# [REQUIRED WORK]
Output the data in full and exactly as presented.

^^^^^^^^^^^^^^^^

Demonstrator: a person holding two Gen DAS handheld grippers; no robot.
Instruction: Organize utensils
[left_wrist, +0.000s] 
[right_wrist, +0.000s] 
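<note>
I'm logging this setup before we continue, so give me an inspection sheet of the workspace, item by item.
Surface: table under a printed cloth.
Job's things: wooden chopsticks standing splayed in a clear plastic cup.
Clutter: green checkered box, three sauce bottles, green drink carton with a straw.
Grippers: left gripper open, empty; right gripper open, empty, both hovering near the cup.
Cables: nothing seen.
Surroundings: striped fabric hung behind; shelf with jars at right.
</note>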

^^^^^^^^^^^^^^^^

# [ANSWER BOX]
Demonstrator: a person holding two Gen DAS handheld grippers; no robot.
Instruction: Organize utensils
[left_wrist, +0.000s] 
[right_wrist, +0.000s] 
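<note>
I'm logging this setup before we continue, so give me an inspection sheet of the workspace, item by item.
Surface: table under a printed cloth.
Job's things: wooden chopsticks standing splayed in a clear plastic cup.
Clutter: green checkered box, three sauce bottles, green drink carton with a straw.
Grippers: left gripper open, empty; right gripper open, empty, both hovering near the cup.
Cables: nothing seen.
Surroundings: striped fabric hung behind; shelf with jars at right.
</note>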

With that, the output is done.